### Input
+++

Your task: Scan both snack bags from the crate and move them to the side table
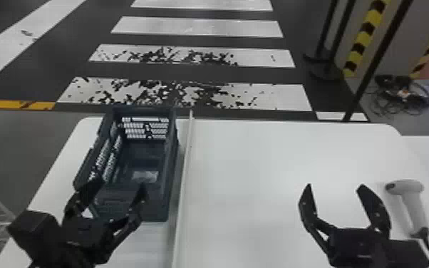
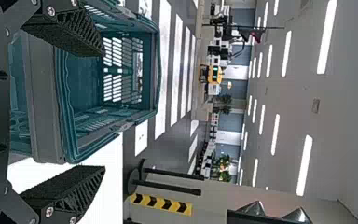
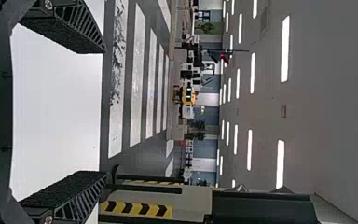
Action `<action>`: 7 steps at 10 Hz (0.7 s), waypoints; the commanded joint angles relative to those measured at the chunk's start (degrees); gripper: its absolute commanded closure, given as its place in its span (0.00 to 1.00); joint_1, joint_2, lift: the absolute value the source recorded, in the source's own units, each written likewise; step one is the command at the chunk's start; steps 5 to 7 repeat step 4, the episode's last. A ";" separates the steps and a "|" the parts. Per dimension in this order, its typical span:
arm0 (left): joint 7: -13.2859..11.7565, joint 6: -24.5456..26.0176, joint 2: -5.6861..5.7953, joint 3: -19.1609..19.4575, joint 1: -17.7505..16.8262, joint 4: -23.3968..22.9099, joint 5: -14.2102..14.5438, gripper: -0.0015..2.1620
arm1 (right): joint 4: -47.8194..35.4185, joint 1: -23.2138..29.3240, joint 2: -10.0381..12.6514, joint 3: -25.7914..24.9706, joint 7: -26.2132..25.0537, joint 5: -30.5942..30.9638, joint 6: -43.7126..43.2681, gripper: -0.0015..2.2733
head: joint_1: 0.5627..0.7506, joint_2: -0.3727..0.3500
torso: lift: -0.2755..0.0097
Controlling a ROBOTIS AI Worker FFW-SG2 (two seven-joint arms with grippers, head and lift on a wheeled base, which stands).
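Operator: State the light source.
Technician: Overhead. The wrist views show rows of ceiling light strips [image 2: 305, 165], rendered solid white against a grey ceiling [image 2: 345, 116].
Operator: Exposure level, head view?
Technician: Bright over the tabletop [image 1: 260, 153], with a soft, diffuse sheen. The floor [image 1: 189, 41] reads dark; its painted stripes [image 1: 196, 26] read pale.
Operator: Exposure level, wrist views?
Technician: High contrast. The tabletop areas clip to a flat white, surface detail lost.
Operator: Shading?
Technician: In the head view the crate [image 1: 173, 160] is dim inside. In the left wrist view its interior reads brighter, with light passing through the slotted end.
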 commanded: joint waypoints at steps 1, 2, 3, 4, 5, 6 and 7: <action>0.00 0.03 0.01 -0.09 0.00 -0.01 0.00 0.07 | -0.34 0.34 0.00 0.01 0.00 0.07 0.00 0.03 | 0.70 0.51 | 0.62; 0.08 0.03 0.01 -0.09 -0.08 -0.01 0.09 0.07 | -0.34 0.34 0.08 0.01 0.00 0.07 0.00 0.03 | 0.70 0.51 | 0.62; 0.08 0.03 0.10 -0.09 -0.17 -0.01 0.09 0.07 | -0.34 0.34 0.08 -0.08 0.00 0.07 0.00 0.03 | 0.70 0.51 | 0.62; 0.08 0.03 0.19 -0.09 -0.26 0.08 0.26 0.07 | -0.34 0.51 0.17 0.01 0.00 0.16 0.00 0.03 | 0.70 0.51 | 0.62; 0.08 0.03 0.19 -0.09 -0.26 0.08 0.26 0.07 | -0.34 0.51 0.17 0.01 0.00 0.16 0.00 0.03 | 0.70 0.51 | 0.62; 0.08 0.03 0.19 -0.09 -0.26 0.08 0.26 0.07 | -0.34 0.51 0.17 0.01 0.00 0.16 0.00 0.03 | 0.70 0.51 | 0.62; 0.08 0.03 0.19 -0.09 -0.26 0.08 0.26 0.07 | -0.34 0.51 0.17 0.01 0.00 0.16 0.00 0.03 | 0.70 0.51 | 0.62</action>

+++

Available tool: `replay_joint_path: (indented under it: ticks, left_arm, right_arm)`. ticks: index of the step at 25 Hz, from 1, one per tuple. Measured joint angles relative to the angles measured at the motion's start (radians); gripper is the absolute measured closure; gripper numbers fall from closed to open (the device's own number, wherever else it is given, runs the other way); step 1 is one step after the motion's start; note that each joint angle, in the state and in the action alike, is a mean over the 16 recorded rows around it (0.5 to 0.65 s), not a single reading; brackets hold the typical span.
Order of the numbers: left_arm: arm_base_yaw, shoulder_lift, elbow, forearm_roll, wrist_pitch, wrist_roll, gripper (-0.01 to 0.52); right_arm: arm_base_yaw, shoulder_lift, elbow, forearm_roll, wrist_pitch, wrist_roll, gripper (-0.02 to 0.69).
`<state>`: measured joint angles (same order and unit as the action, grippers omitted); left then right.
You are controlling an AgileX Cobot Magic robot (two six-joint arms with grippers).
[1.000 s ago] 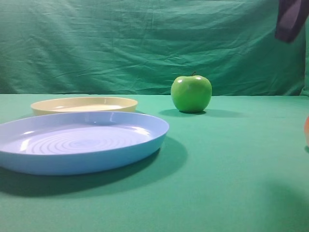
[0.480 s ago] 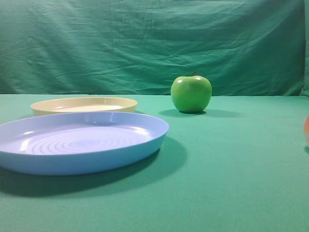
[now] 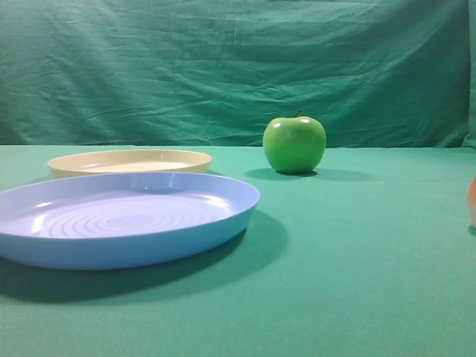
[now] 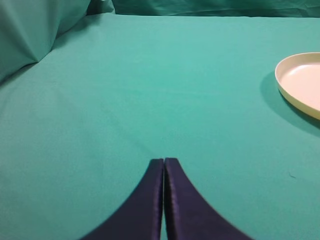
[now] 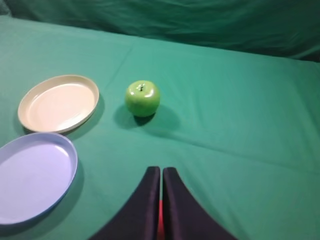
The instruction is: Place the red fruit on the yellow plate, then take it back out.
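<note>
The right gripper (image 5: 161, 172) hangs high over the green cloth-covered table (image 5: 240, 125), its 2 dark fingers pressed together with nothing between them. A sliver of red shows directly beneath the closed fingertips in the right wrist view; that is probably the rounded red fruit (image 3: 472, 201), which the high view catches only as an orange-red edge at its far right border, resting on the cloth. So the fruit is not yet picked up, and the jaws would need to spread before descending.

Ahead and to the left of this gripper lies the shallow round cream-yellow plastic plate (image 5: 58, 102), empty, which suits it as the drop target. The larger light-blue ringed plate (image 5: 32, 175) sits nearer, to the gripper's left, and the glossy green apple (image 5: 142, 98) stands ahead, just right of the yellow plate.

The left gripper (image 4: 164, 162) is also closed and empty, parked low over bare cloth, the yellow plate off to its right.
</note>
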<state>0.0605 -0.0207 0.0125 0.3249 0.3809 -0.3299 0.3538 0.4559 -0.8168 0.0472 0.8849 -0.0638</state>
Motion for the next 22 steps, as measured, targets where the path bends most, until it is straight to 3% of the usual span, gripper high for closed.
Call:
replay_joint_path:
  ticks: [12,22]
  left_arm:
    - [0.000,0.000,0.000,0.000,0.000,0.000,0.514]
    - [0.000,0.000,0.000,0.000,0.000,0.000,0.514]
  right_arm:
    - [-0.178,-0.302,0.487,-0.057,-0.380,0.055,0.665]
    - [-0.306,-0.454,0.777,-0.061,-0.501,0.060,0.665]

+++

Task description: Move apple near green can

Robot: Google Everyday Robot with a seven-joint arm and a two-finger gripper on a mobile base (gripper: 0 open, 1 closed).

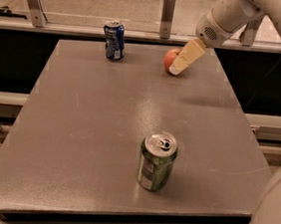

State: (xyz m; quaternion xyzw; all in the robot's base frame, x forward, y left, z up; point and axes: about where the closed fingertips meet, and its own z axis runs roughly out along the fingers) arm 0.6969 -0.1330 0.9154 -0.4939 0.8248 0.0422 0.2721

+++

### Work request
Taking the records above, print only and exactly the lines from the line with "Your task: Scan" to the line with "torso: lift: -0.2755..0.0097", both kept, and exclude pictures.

### Written answer
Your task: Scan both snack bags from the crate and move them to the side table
Action `<action>`: 7 steps at 10 Hz (0.7 s), waypoints; the commanded joint angles relative to those measured at the chunk's start (degrees); gripper: its absolute commanded closure, given as its place in its span (0.00 to 1.00); joint_1, joint_2, lift: the absolute value the source recorded, in the source's own units, each written likewise; step one is the command at the chunk's start; steps 5 to 7 repeat step 4, the episode's last. A ";" separates the steps and a "|" the parts. Per dimension in this order, its typical span:
arm0 (left): joint 7: -13.2859..11.7565, joint 6: -24.5456..26.0176, joint 2: -5.6861..5.7953, joint 3: -19.1609..19.4575, joint 1: -17.7505..16.8262, joint 4: -23.3968..22.9099, joint 5: -14.2102..14.5438, gripper: -0.0015..2.1620
arm1 (right): joint 4: -47.8194..35.4185, joint 1: -23.2138..29.3240, joint 2: -10.0381..12.6514, joint 3: -25.7914..24.9706, joint 7: -26.2132..25.0537, joint 5: -30.5942..30.9638, joint 6: -43.7126..43.2681, gripper: -0.0015..2.2733
head: joint_1: 0.5627..0.7506, joint_2: -0.3727..0.3500
torso: lift: -0.2755..0.0097

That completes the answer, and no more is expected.